皮膜を広げて忍者みたいに飛ぶ姿が愛くるしい、モモンガとムササビ。

モモンガはペットとしても密かに人気があります。

でも、どう違うかと聞かれると、はっきり分かる人は意外と少ないです。

よく似た二種類の動物には、名前以外に違いがあるのでしょうか。

ムササビはモモンガ族のうちの一種

ムササビもモモンガも、リス科に属する同じ仲間です。

リス科の種族の中に「モモンガ族」と呼ばれるカテゴリがあり、さらにその中で細かく分類された内の一つに、「ムササビ属」が存在します。

世界中に15種類ほど確認されています。

以前はムササビとモモンガは、はっきりと区別されておらず、全てひっくるめて「モミ」や「ムササビ」と通称されていました。

モミという呼び名がだんだん変化して、江戸時代頃に「モモンガ」と呼び分けがされるようになりました。

どちらも樹上で生活します。

夜行性で、暗闇の中で活発に行動する習性があります。

脇の下から足にかけて皮膜が発達しており、それを風呂敷みたいに広げて空中を滑空することができます。

樹上で食べられる植物を好み、果実や樹皮、若葉、花などを好んで食します。

外見の違い

モモンガとムササビ、見た目は非常に良く似ていますが、全体的にいくつもの相違があります。

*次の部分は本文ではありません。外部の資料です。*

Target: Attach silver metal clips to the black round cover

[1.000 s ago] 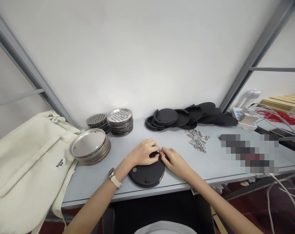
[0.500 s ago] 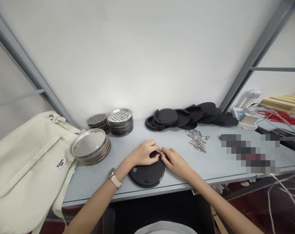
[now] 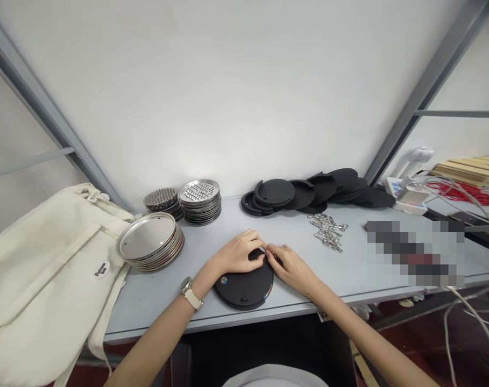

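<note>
A black round disc [image 3: 244, 290] lies on the table near its front edge, with a small hole, a slot and a coloured sliver showing at its right rim. Across the disc's upper part rests my left hand [image 3: 242, 253], thumb and fingers pinched together at the far rim. My right hand [image 3: 289, 267] comes in from the right, its fingertips closed and meeting the left ones there. A tiny silvery glint shows between the fingertips; what exactly they hold is mostly hidden. To the right lies a pile of small metal clasps [image 3: 328, 232].
Overlapping black round holders [image 3: 276, 192] lie along the wall. On the left stand a stack of metal discs [image 3: 147, 236] and two stacks of embossed ones [image 3: 199, 193], beside a cream bag [image 3: 58, 279]. Red cords [image 3: 466, 193] and cables are at far right.
Both hands stay at the disc's far rim; the fingertips shift only slightly, and a little more of the silvery glint shows between them.
</note>
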### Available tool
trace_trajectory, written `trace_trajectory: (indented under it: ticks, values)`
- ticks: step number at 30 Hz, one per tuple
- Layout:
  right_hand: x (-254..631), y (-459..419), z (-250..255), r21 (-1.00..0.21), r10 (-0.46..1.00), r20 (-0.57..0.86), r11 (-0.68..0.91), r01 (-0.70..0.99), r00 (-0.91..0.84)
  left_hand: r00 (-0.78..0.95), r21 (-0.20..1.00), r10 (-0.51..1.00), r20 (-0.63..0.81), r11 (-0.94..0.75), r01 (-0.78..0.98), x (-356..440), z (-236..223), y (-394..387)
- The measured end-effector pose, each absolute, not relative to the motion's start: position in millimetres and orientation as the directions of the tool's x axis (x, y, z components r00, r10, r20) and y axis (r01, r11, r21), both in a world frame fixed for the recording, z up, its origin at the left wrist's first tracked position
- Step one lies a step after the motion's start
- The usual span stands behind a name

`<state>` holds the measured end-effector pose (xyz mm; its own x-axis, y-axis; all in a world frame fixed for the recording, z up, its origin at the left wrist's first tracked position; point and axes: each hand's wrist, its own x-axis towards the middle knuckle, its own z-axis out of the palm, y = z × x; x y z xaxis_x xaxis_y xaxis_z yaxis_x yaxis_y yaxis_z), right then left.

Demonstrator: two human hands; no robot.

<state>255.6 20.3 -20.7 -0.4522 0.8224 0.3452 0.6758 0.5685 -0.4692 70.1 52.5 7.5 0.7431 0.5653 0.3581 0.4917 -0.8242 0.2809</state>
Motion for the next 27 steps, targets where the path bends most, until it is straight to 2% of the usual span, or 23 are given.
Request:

・体のサイズ:モモンガの全長は、大人で約20センチほど。
対してムササビは40センチ以上になる固体もいて、2倍も大きさが違います。
体重になると、200グラムと2000グラムなど、10倍くらい差が出る場合もあります。

・目の大きさ:モモンガの目は、大きくてクリクリしています。
顔の大半を占めていて、目立ちます。
ムササビは目が小さめで、バランスの取れたすっきりした顔立ちが特徴です。

・尻尾の形:ムササビの尻尾は、細長い棒状の形をしています。
モモンガの尻尾は平べったく、靴べらみたいな形状です。

・鳴き声:ムササビは威嚇するような唸り声を上げます。
モモンガは小動物らしい、少し高めの鳴き声を発します。
そのため、ムササビは居所を発見しやすく、モモンガは難しいという違いもあります。

・頭の模様:ムササビの頭部の左右には、白い筋のような模様が入っています。
モモンガはないため、大きさで見分けられない時は頭を見ると良いでしょう。

身体能力の違い

モモンガもムササビも、木から木へと滑空して飛び渡る動物ですが、体の大きさの差があるためか、飛距離も大きく違ってきます。

モモンガは体重が軽いので飛ぶのに適していそうですが、皮膜の面積が小さいため、あまり長い距離を飛ぶことができません。

せいぜい20~30メートルの距離が限界です。

一方、ムササビの皮膜はとても大きく、手足だけでなく尻尾の側まで広がっています。

そのため、体重は重いけれど、かなり遠くの木まで飛んで行くことができます。

100メートル以上飛んだ記録も確認されています。

基本的に、空を飛ぶ生き物は歩く能力が低いと言われています。

モモンガやムササビも、地上での歩行や木に登る動きはあまり俊敏ではありません。

あえて比べてみると、モモンガの方が素早く動き回れます。

生息地や活動の違い

モモンガは世界中の森林地帯、平野や高地などに広く生息しています。

日本ではニホンモモンガ、エゾモモンガが確認されています。

ムササビは日本固有の種のため、海外に野生種はいません。

国内の高山(標高2000メートル以上)や山岳地帯で多く確認されています。

互いに棲み分けはできているようで、種族同士の縄張り争いなどはなく、互いに似た環境の場所で共存して生活しています。

ムササビは単独で行動することが多いですが、モモンガは冬などになると10匹くらいの群れを作って、互いに寄り添いながら寒い季節を乗り切ります。

ペットとしての扱われ方

かつてはタイリクモモンガ、アメリカモモンガがペット用として輸入されていましたが、現在では規制が厳しくなり、アメリカモモンガのみが流通しています。

値段は3万~6万程度で、流通量はあまり多くありません。

最近ではカンガルーやコアラの仲間である有袋動物・フクロモモンガの方が手頃な値段で販売されていますが、これはモモンガの仲間ではありませんので、飼育を検討する時は注意が必要です。

日本産のモモンガは個体の数が少ない野生動物のため、個人の捕獲や飼育は許可されていません。

同様に、ムササビも基本は鳥獣保護法によって定められているため、捕獲・飼育はできません。

モモンガとムササビは基本的に大きな違いはない

大きさや部分的な違いがある程度で、モモンガとムササビは原則的には同じ生態系や活動習慣を持つ仲間です。

ムササビの方が馴染みが少なく、見る機会があまりないので、少し貴重な扱いをされている場合もあります。

ですが、基本的には変わらないので、細かな違いをしっかりと認識しておきましょう。